Activity
Nothing in the data may be altered; copy it all exactly.

━━━ Recorded data ━━━

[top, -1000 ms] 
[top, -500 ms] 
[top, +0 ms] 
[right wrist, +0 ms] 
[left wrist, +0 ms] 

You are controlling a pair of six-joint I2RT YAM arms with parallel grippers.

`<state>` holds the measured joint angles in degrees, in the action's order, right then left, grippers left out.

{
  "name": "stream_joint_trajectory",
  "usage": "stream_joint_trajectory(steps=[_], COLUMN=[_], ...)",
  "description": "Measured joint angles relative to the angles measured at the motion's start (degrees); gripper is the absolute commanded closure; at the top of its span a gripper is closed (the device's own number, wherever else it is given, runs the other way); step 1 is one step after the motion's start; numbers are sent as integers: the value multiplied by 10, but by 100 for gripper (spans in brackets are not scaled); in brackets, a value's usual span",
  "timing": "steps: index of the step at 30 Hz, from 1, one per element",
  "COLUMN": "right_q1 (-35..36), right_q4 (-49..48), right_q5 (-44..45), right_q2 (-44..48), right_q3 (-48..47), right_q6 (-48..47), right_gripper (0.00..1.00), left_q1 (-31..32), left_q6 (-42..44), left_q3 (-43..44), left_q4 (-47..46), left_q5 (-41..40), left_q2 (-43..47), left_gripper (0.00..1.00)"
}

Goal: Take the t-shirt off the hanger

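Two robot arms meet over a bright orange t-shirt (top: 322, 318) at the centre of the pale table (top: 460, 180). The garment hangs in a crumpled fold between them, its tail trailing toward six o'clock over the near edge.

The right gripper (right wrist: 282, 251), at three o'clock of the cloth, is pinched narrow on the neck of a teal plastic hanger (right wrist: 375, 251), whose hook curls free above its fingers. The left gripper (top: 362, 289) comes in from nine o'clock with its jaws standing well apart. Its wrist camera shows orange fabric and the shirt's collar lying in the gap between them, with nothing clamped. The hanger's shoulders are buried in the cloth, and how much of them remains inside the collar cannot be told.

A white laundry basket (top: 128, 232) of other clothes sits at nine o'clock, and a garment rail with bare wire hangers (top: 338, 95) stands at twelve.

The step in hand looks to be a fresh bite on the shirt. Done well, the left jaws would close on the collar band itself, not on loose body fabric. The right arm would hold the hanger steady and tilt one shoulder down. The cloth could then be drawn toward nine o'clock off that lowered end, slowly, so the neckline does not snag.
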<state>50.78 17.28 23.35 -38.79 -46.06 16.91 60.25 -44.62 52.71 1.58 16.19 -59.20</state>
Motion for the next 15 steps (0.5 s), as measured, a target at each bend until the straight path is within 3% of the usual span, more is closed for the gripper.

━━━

Exercise result
[top, -1000 ms] 
[top, -500 ms] 
[top, +0 ms] 
[right wrist, +0 ms] 
[left wrist, +0 ms] 

You are controlling a pair of six-joint I2RT YAM arms with parallel grippers.

`<state>` holds the measured joint angles in degrees, in the action's order, right then left, grippers left out.

{
  "name": "stream_joint_trajectory",
  "usage": "stream_joint_trajectory(steps=[_], COLUMN=[_], ...)",
  "description": "Measured joint angles relative to the angles measured at the motion's start (degrees); gripper is the absolute commanded closure; at the top of its span a gripper is closed (the device's own number, wherever else it is given, runs the other way); step 1 is one step after the motion's start; numbers are sent as integers: the value multiplied by 10, but by 100 for gripper (spans in brackets are not scaled); in brackets, a value's usual span",
  "timing": "steps: index of the step at 30 Hz, from 1, one per element",
  "COLUMN": "right_q1 (-35..36), right_q4 (-49..48), right_q5 (-44..45), right_q2 (-44..48), right_q3 (-48..47), right_q6 (-48..47), right_gripper (0.00..1.00), left_q1 (-31..32), left_q6 (-42..44), left_q3 (-43..44), left_q4 (-47..46), left_q5 (-41..40), left_q2 (-43..47), left_gripper (0.00..1.00)"
}

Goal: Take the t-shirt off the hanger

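Two robot arms meet over a bright orange t-shirt (top: 322, 318) at the centre of the pale table (top: 460, 180). The garment hangs in a crumpled fold between them, its tail trailing toward six o'clock over the near edge.

The right gripper (right wrist: 282, 251), at three o'clock of the cloth, is pinched narrow on the neck of a teal plastic hanger (right wrist: 375, 251), whose hook curls free above its fingers. The left gripper (top: 362, 289) comes in from nine o'clock with its jaws standing well apart. Its wrist camera shows orange fabric and the shirt's collar lying in the gap between them, with nothing clamped. The hanger's shoulders are buried in the cloth, and how much of them remains inside the collar cannot be told.

A white laundry basket (top: 128, 232) of other clothes sits at nine o'clock, and a garment rail with bare wire hangers (top: 338, 95) stands at twelve.

The step in hand looks to be a fresh bite on the shirt. Done well, the left jaws would close on the collar band itself, not on loose body fabric. The right arm would hold the hanger steady and tilt one shoulder down. The cloth could then be drawn toward nine o'clock off that lowered end, slowly, so the neckline does not snag.
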<state>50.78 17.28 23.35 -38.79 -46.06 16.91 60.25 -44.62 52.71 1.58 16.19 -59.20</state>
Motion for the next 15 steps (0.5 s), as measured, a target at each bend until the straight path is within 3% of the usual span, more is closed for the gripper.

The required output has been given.